Task directions: From the first line to the last, copy the material exactly and leave the pictures out.

Given information:

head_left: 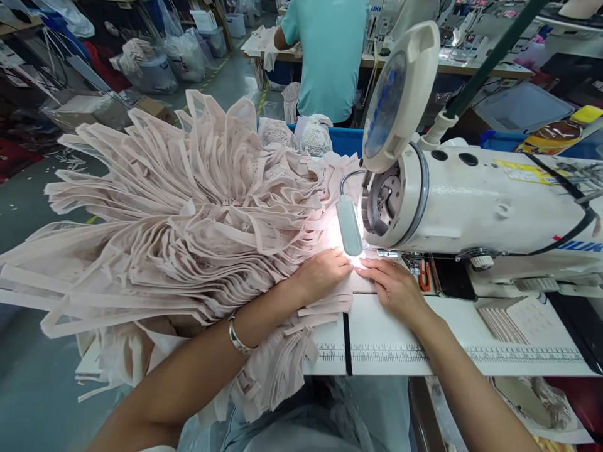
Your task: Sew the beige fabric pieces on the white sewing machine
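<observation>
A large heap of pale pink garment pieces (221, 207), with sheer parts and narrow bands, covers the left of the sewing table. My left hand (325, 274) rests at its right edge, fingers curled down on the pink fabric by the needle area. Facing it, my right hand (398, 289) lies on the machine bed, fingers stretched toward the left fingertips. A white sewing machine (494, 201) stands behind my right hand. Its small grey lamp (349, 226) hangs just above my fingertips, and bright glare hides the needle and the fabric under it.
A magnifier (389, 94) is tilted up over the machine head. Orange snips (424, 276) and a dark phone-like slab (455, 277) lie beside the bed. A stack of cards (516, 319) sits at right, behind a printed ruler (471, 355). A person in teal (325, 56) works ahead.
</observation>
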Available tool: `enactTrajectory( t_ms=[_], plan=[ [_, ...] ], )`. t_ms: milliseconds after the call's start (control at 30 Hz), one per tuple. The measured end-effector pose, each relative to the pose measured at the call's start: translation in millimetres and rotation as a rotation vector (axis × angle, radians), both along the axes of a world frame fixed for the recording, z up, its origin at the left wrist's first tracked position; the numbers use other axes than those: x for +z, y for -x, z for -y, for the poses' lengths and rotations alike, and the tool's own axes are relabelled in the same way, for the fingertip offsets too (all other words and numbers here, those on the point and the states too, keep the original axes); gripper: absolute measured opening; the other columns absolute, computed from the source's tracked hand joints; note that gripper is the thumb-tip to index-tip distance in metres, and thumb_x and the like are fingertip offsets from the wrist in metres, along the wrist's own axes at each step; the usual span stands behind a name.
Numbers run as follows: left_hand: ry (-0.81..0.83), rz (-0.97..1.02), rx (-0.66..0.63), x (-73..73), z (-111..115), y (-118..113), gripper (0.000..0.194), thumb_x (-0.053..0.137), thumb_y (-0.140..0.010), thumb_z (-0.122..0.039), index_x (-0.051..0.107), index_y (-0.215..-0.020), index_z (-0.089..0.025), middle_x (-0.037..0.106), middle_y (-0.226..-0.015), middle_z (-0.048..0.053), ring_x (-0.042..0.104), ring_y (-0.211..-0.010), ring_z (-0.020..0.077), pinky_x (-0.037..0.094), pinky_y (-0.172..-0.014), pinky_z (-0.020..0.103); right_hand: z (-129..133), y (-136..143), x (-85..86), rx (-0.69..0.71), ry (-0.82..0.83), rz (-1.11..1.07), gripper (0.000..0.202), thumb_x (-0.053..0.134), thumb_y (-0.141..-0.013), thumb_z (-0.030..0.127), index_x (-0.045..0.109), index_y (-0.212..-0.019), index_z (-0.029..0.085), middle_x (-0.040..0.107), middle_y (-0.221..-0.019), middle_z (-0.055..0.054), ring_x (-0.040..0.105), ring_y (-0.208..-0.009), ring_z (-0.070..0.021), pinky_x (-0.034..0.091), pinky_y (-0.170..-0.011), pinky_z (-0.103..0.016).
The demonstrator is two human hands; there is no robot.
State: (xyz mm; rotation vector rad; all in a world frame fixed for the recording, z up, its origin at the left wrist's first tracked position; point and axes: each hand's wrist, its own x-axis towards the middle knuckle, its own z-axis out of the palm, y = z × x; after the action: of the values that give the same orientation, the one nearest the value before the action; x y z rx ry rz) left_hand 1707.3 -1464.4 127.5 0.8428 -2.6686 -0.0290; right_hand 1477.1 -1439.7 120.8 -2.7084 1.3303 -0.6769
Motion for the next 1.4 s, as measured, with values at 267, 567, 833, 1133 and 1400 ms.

Solution below:
head_left: 
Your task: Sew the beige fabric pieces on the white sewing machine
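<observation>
A large heap of pale pink garment pieces (221, 207), with sheer parts and narrow bands, covers the left of the sewing table. My left hand (325, 274) rests at its right edge, fingers curled down on the pink fabric by the needle area. Facing it, my right hand (398, 289) lies on the machine bed, fingers stretched toward the left fingertips. A white sewing machine (494, 201) stands behind my right hand. Its small grey lamp (349, 226) hangs just above my fingertips, and bright glare hides the needle and the fabric under it.
A magnifier (389, 94) is tilted up over the machine head. Orange snips (424, 276) and a dark phone-like slab (455, 277) lie beside the bed. A stack of cards (516, 319) sits at right, behind a printed ruler (471, 355). A person in teal (325, 56) works ahead.
</observation>
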Available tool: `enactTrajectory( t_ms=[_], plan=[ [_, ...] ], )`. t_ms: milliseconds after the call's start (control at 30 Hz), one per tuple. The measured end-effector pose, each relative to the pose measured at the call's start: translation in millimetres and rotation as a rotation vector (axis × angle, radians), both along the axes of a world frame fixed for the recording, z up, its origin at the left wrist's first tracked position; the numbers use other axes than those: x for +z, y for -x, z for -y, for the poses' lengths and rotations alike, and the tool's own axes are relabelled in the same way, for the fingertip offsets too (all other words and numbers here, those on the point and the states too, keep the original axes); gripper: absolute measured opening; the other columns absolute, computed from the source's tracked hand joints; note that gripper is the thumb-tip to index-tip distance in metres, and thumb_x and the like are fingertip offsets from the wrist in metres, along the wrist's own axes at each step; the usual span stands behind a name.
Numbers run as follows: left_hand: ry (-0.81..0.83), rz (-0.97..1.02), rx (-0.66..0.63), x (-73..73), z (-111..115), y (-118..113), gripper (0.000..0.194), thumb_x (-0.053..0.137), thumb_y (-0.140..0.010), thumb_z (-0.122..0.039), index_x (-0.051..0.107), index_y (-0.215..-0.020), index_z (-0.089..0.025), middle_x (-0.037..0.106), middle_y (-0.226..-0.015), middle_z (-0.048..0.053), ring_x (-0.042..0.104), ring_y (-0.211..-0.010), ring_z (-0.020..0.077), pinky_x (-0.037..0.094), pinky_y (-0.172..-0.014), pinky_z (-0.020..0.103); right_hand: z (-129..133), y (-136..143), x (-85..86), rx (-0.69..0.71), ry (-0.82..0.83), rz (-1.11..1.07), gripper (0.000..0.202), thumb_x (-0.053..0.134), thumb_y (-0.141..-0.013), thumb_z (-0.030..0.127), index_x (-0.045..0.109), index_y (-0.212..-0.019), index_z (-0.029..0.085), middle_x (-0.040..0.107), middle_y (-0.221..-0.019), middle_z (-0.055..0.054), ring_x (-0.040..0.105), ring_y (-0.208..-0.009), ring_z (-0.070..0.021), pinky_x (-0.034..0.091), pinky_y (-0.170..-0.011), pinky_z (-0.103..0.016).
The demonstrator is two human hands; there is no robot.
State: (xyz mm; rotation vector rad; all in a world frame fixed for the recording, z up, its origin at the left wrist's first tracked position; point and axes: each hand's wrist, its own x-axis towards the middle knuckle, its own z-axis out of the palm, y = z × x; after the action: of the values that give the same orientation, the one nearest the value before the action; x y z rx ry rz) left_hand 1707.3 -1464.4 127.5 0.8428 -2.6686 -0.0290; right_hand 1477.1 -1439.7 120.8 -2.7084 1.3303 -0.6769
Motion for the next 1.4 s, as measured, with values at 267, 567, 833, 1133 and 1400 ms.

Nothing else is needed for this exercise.